Talvolta, il ricorso ad attività fisiche è un modo per mantenere uno stato d’animo interiore equilibrato e trovare la situazione mentale più adatta a risolvere un problema. Uno strumento fondamentale di leadership di cui disponiamo è rappresentato dal nostro corpo e dalla sua organizzazione fisiologica. Infatti, qualunque abilità di leadership si esprime attraverso le parole, il tono di voce, le espressioni del viso, la postura del corpo, il movimento delle mani. Uno degli aspetti essenziali della leadership è pertanto rappresentato non solo dalla capacità di gestire i propri atteggiamenti mentali, ma anche dalla congruenza fra il messaggio e chi lo emette.
Il leader responsabile è una persona che agisce con autenticità, in modo coerente alla proprie capacità, alle proprie credenze, ai propri valori, al proprio senso di identità e alla propria missione. Tutto ciò influisce su un fattore strategico, atto a gestire il cambiamento, come la comunicazione. Per il management tradizionale, ottenere che le persone operino e si muovano nella stessa direzione, è un problema puramente organizzativo; basta fissare dei ruoli e comunicarli, stabilire le aree di responsabilità e di competenza, trasmettere i piani e, quindi, controllare gli eventuali scostamenti e, se necessario, applicare i correttivi. Un buon sistema premiante può corroborare il tutto. Questo può, o potrebbe, funzionare se ci trovassimo di fronte a una gestione per il mantenimento e non per lo sviluppo.

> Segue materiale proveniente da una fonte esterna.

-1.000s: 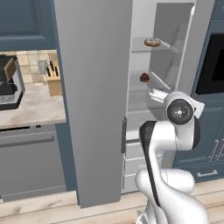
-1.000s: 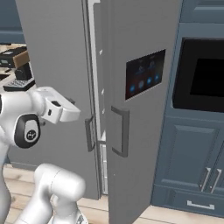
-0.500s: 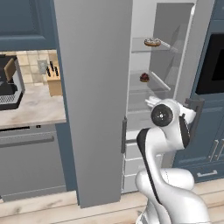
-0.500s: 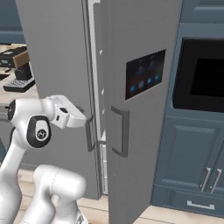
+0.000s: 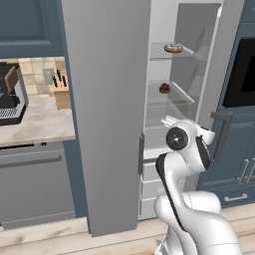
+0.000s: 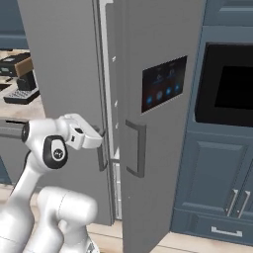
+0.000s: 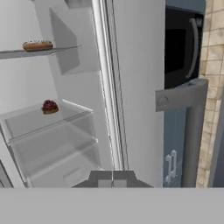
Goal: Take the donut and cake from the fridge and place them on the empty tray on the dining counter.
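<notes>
Facing into the open fridge [image 5: 194,30], gripper [image 7: 112,177] low at the bottom of the hand view, jaws shut on nothing, tips pressed together. The cake [image 7: 49,106] sits on a middle glass shelf, up and to the left of the jaws as the hand camera frames it, well apart from them; the donut [image 7: 37,45] lies on the shelf above, farther up and left again. From the left base view the cake [image 5: 164,88] rests toward the front left of its shelf and the donut [image 5: 173,48] near the front edge of the upper shelf, both above the level of the hand. Judgement: the cake is the nearer target, and reaching it calls for raising and swinging the hand leftward into the compartment, with the jaws opened first. Neither piece has a long axis to speak of; both read as round, so approach angle matters less than height. The right door [image 6: 158,99] stands open just beside the hand, its bar handle [image 7: 192,131] close on the right of the hand view. Hard to tell: how deep the cake sits on its shelf, and the glass shelf edges are faint. Tray and dining counter are elsewhere.
</notes>
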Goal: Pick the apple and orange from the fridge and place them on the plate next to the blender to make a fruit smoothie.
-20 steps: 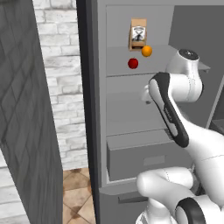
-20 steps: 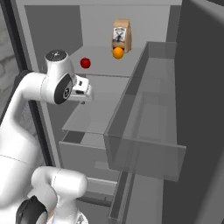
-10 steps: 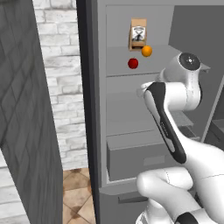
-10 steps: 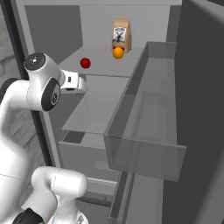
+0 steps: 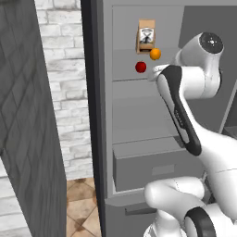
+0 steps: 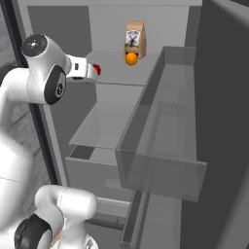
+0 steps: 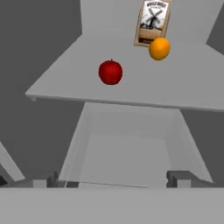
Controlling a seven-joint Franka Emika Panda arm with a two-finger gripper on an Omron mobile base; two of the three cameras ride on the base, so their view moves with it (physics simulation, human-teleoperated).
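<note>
The fridge stands open, and on its upper shelf rest the red apple and, further back to the right, the orange. From the left base view the apple lies just left of my hand and the orange sits above it. My gripper is open, fingers wide apart, below and short of the shelf edge, holding nothing. In the right base view the gripper partly covers the apple, with the orange beyond. The plate and blender are out of view.
A brown paper bag with a windmill picture stands behind the orange. A lower shelf and a drawer sit beneath. The dark fridge door hangs open at left; a clear door bin juts out at right.
The arm has lifted and reached forward, bringing the hand up to the level of the upper shelf, close to the apple. The jaws stay wide apart. The fruit has not moved.
</note>
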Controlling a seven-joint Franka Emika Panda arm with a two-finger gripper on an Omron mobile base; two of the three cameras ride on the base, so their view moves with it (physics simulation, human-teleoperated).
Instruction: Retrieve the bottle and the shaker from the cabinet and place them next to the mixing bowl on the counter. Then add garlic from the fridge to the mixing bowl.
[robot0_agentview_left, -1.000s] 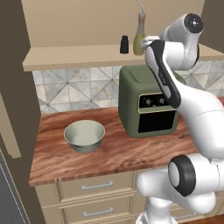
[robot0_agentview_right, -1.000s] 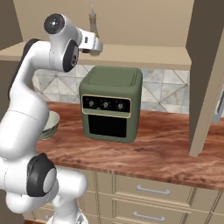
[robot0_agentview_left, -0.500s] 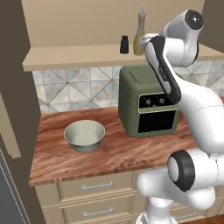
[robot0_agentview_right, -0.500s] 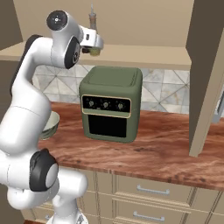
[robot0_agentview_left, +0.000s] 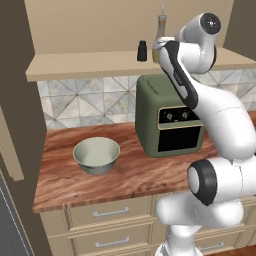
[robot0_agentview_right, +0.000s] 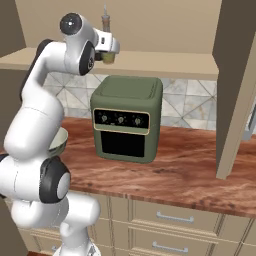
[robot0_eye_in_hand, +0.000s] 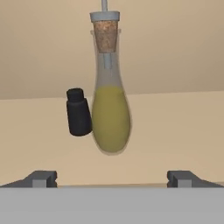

Quando invece, si deve fronteggiare la sfida di un vero e profondo cambiamento, tutto questo non basta; occorre ottenere un impegno totale di ogni collaboratore e non per un semplice e marginale coinvolgimento. La comunicazione diventa il principale strumento per gestire il cambiamento. Quando si comunica una visione, lo si deve fare in modo chiaro e con elevata frequenza, perché il flusso informativo deve toccare tutti i livelli e quindi, tutti i dipendenti della società. Una comunicazione efficace e potente si avvale dell’uso di metafore e immagini. Alle parole devono seguire azioni coerenti: non dimentichiamoci che i capi vengono giudicati più per quello che fanno che per quello che dicono. Il padroneggiare la comunicazione è inseparabile da un’efficace leadership, in quanto attraverso una comunicazione ricca di significato, si infonde fiducia ed entusiasmo generando un impegno elevato.
In un processo comunicativo ricco di significati si portano le persone a conoscere, non solo, come fare le cose, ma, soprattutto, perché farle. A riguardo è illuminante l’aneddoto su Aristotele e gli scalpellini. Si narra che un giorno Aristotele si trovò a passare per una strada di Atene. Notando un operaio, ricurvo su una pietra cui assestava stancamente colpi di scalpello, curioso gli chiese: “Scusi ma lei cosa sta facendo?”. L’operaio rispose: “Non vede? Sto squadrando una pietra maledettamente dura!”. “E domani?”, chiese nuovamente il filosofo. “Domani probabilmente continuerò a squadrare questa pietra maledetta e poi altre ancora”, rispose l’operaio. Aristotele lasciò, quindi, questo operaio, stanco e depresso, e proseguì il suo cammino nella cava. Più in là notò un altro operaio che, con grande zelo e dotato di una strana carica energetica, stava completando di squadrare anch’egli una grande pietra. Anche a lui chiese: “Scusi cosa sta facendo?”. L’operaio, sorridendo, rispose: “Sto costruendo la città!”.
La trasmissione di una visione e una giusta comunicazione offrono uno scopo, un significato, un perché e creano l’allineamento. Per far condividere una visione, il leader deve parlare lo stesso linguaggio dei propri collaboratori e capire i loro bisogni e le loro aspettative. Solo così può trasmettere, poi, la passione e l’entusiasmo, altri due aspetti psicologici che sono alla base del successo.